Online games give the player a false sense of empowerment. The various after-effects of these games are to be taken seriously. The family can play the most crucial role, especially parents who can keep an eye on their children’s screen time. They can spend time with them so that they feel less attracted to these games. Another stakeholder who should be responsible is the government and the firms developing these games. The government needs to urgently develop guidelines rather than just adopting reactive stance to ensure that a child does not access excessively violent and self-harming content like Blue Whale. The government needs to urgently develop the Online Gaming Act, which comprehensively deals with the area. Similarly, firms should take responsibility.

However, government cannot impose blanket ban (as done by Tamil Nadu) as this will kill innovation.
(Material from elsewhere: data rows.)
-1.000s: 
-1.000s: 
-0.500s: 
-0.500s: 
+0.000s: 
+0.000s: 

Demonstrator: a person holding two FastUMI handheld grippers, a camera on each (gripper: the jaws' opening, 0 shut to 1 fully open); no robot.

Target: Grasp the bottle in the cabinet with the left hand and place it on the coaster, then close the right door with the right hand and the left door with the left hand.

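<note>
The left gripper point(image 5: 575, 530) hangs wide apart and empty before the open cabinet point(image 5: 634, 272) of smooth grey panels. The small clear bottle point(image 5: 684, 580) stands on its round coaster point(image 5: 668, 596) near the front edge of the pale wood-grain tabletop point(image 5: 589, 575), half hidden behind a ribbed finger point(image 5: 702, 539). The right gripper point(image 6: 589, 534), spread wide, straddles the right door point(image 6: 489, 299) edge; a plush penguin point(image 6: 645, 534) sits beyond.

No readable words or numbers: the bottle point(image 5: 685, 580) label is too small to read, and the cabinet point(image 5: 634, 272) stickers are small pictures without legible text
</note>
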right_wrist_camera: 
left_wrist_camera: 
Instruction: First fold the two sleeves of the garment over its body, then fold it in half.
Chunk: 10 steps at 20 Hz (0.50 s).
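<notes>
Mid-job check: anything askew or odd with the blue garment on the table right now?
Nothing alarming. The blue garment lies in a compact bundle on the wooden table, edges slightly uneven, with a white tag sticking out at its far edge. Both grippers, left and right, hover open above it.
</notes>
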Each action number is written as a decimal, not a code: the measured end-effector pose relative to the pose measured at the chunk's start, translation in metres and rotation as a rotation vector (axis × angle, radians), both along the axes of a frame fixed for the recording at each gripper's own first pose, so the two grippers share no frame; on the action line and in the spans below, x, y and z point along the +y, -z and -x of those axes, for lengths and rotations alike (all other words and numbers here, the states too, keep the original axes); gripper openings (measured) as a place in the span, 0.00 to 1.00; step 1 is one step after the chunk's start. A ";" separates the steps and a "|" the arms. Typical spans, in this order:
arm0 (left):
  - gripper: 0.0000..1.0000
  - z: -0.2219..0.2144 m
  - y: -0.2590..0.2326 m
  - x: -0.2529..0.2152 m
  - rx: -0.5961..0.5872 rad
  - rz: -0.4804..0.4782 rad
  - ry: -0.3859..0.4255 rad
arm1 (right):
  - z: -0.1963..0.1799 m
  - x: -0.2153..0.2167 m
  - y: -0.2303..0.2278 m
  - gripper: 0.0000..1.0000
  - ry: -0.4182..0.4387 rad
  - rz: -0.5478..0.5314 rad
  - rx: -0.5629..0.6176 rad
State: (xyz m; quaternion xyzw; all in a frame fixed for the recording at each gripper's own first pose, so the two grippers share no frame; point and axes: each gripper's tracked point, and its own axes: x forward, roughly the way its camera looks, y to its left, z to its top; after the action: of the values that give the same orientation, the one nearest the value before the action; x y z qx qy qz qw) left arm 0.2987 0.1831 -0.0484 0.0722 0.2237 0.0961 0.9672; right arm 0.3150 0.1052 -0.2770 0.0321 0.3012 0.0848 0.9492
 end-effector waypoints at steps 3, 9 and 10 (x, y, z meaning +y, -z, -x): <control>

The big techs should develop a robust method to check the age of the players. Schools can also play a significant role by organizing a workshop explaining the behavioural change these violent online games could bring to children and parents. In India, there is little discussion over the issue than required; there is a need for proper discussion with all the stakeholders on board to deliberate upon a comprehensive policy that incorporates companies, children, teachers, parents, media, etc. and defines their respective duties and obligations to be followed to cover every possible dimension of this newly emerged industry of online gaming.